Incorporated in October 1987, the Arts Council of Indianapolis was organized by the Greater Indianapolis Progress Committee (Gipc) as the city’s arts advocacy agency. It is the successor to the Metropolitan Arts Council, which was formed by GIPC in the mid-1960s. The mission of the organization is to champion creativity, innovation, artistic quality, and professional development. The Council works to strengthen the relationship of the arts to economic development and the business community and to broaden public and private support. It also introduces the arts to new audiences.

A single story commercial building with decorative stone-work at the top. A large marquee reads "The Cabaret" vertically and "Arts Council of Indianapolis" horizontally.
Arts Council of Indianapolis and the Cabaret Theater, 2021 Credit: Jenna Auber View Source

Early years at the Arts Council of Indianapolis involved awarding grants to local arts and cultural groups. The organization also produced several reports and publications during this time, including Climate For Creativity: A Vision And Strategy For Indianapolis Arts Tomorrow (1987); Profile Of The Arts In Indianapolis, 1987 (1989); the annual Indianapolis Arts Directory; Arts Education Resource Guide, 1991-1992; and A Community Cultural Strategic Plan For The Arts In Indianapolis (1992).
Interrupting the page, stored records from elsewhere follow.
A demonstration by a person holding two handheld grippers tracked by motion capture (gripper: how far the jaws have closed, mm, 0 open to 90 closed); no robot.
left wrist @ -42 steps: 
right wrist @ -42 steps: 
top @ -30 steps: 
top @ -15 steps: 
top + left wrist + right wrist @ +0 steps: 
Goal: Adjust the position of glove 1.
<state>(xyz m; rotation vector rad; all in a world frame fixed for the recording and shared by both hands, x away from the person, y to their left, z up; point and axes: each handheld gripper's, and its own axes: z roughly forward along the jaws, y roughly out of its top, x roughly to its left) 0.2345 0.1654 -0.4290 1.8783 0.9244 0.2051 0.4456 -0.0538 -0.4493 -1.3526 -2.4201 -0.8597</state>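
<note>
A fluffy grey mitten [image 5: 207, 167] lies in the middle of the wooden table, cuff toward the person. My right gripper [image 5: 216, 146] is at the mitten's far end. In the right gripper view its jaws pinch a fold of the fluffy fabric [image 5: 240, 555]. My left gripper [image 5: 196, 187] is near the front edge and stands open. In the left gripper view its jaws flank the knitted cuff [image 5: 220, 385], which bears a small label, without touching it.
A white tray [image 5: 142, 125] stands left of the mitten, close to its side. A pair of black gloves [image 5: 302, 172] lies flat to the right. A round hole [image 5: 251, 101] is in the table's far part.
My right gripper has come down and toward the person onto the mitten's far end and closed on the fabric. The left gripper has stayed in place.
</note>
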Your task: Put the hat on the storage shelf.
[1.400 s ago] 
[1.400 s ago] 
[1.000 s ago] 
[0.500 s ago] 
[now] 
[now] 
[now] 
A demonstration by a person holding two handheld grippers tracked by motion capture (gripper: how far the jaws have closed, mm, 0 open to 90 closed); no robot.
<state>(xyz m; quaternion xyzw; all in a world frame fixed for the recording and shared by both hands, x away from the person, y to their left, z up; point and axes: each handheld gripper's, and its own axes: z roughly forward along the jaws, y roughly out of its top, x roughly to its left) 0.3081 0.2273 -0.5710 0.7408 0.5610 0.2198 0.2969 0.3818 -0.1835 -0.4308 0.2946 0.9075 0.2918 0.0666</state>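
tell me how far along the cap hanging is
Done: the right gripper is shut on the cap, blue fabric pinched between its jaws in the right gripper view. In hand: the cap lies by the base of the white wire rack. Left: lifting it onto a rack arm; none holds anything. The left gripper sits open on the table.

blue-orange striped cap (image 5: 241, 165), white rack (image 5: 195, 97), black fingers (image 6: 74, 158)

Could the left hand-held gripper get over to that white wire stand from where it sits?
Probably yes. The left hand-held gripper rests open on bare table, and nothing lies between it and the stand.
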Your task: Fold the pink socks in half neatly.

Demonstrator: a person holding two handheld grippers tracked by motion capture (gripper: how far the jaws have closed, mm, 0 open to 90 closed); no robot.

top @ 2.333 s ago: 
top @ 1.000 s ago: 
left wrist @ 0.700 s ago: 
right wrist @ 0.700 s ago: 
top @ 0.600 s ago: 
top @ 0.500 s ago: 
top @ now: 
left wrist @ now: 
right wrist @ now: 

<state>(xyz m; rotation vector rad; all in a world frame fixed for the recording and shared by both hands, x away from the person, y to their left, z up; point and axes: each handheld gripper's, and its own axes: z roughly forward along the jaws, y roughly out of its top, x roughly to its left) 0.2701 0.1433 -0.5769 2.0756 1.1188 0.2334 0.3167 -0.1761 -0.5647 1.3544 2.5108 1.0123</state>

In September 1995, the council opened the Indianapolis Artsgarden, a glass and steel dome structure attached to Circle Centre Mall. Funded by the lilly endowment, inc. for $12 million, this facility serves as a performance and exhibition space as well as a venue for private and corporate events.

A glass sky bridge and room  connect the ends of the mall over the streets below.
Indianapolis Artsgarden, ca. 1990s Credit: Indiana Historical Society View Source

The Arts Council of Indianapolis also owns and operates Gallery 924, which opened inside the organization’s Pennsylvania Street headquarters in 2010. Created in response to the closure of several locally owned exhibition spaces in the aftermath of the Great Recession, the gallery serves as a venue for contemporary artists in Central Indiana.

Along with its work at the Artsgarden and Gallery 924, the council also oversees large public arts projects around the city. Some of the organization’s most notable assignments include the 46 FOR XLVI murals developed for SUPER BOWL XLVI, the Welcome Race Fans banners developed for the Indianapolis Motor Speedway, and the temporary exhibition program developed for the Indianapolis International Airport.

As of 2020, the Arts Council of Indianapolis is funded by the City of Indianapolis, Indiana Arts Commission, Lilly Endowment, Indianapolis Foundation, and Allen Whitehill Clowes Charitable Foundation. This support enables the organization to continue assisting the city’s arts community through financial grants, professional development tools, resource guides, arts education, and performance and exhibition spaces.